[Brief]:
Exactly the lines starting at the line containing "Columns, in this" and ending at the line containing "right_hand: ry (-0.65" are to be written out from the listing below, both included.

--- Dataset excerpt Enclosed Below ---

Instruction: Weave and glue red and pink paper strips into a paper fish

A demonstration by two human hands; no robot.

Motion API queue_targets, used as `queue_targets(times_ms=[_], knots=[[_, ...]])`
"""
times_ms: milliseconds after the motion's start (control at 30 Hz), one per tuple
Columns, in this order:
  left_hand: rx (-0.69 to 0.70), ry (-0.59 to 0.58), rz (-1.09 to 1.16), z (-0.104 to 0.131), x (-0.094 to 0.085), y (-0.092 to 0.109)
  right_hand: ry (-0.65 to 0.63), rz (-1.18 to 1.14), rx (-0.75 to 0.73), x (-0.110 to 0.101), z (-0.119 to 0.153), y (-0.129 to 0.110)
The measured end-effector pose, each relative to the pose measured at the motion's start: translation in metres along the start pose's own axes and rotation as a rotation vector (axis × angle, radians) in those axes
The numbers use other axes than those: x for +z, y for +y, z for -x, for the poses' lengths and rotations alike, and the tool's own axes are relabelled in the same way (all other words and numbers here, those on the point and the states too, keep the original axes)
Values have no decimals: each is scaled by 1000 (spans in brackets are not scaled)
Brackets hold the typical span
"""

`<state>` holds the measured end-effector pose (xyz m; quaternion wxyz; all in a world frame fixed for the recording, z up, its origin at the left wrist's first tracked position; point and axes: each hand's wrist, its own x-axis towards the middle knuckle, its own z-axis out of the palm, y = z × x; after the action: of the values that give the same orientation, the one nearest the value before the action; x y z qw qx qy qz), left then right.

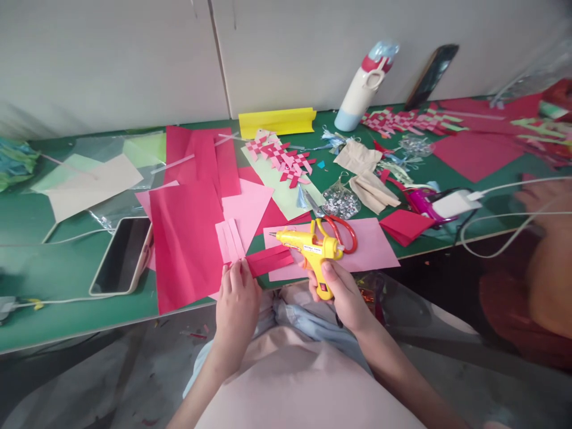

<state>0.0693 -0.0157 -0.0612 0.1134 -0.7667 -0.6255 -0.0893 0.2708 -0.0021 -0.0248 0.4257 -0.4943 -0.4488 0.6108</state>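
Note:
A yellow hot glue gun [318,250] is gripped by its handle in my right hand [346,292], its nozzle pointing left over a dark pink paper strip [270,261]. Near the table's front edge, my left hand [238,295] presses its closed fingertips on the lower end of light pink paper strips [231,238]; the thumb is hidden. Left of that hand lies a large dark pink sheet [187,244]. Beneath the glue gun is a light pink sheet [370,244]. Red-handled scissors [346,232] rest just behind the gun.
A phone [123,256] lies at left on the green table [49,322]. Woven paper pieces [283,158], a bag of small beads [342,199] and a bottle [366,86] stand or lie behind. At right are a white charger [456,204] with cables and another person's arm [552,256].

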Motion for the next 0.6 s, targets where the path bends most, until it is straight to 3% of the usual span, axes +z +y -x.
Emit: queue_targets(times_ms=[267,600], knots=[[-5,14,111,4,-3,-9,-2,-7,-16,1,0,1],[20,-42,-9,-6,-5,-6,-23,0,-21,3,-3,1]])
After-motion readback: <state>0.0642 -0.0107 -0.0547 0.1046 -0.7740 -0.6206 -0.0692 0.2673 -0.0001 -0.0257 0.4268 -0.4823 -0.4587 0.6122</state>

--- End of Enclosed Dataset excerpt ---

[Reply to the task]:
Columns, in this order:
  left_hand: rx (-0.69 to 0.70), ry (-0.59 to 0.58), rz (-1.09 to 1.16), z (-0.104 to 0.131), x (-0.094 to 0.085), y (-0.092 to 0.109)
  right_hand: ry (-0.65 to 0.63), rz (-1.18 to 1.14), rx (-0.75 to 0.73), x (-0.110 to 0.101), z (-0.119 to 0.153), y (-0.129 to 0.110)

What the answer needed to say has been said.